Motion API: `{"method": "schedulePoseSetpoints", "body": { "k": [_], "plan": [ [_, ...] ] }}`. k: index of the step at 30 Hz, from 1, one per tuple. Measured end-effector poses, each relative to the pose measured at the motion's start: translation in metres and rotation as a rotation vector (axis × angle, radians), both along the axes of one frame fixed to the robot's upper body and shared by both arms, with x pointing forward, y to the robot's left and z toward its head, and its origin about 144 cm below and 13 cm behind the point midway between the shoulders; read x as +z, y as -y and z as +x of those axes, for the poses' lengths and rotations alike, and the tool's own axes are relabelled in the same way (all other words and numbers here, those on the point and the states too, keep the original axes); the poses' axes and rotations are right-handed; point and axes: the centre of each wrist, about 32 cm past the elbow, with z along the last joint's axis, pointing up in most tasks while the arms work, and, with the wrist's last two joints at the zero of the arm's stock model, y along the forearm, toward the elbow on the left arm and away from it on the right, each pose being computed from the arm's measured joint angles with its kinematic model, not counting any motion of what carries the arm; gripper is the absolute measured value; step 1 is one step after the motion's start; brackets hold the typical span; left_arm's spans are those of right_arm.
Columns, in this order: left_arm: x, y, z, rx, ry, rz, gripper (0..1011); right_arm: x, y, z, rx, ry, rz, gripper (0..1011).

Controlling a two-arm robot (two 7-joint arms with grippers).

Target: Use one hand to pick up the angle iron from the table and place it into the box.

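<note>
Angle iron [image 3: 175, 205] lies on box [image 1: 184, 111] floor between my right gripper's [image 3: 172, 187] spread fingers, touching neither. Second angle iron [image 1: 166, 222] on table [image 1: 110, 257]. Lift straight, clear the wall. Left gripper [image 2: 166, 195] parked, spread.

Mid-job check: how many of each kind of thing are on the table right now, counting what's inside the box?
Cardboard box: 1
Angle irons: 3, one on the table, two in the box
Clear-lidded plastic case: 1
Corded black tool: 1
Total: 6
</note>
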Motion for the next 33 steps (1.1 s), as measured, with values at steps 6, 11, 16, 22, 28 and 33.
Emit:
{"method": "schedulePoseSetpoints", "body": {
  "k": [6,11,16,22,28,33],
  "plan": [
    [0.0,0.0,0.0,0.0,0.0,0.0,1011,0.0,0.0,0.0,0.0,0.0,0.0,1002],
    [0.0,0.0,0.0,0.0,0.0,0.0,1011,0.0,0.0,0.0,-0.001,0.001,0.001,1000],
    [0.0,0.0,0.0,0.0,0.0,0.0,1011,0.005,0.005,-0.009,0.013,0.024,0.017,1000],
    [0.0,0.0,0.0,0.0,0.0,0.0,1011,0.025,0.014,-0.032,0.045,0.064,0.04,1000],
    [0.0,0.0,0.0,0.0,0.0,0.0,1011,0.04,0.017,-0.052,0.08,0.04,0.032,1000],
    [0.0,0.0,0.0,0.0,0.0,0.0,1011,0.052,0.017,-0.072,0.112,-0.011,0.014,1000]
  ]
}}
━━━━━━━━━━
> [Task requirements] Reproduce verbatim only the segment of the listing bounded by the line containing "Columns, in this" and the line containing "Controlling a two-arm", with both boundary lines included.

> [Response below]
Columns, in this order: left_arm: x, y, z, rx, ry, rz, gripper (0..1011); right_arm: x, y, z, rx, ry, rz, gripper (0..1011).

Controlling a two-arm robot (two 7-joint arms with grippers).

Nothing else is needed for the answer.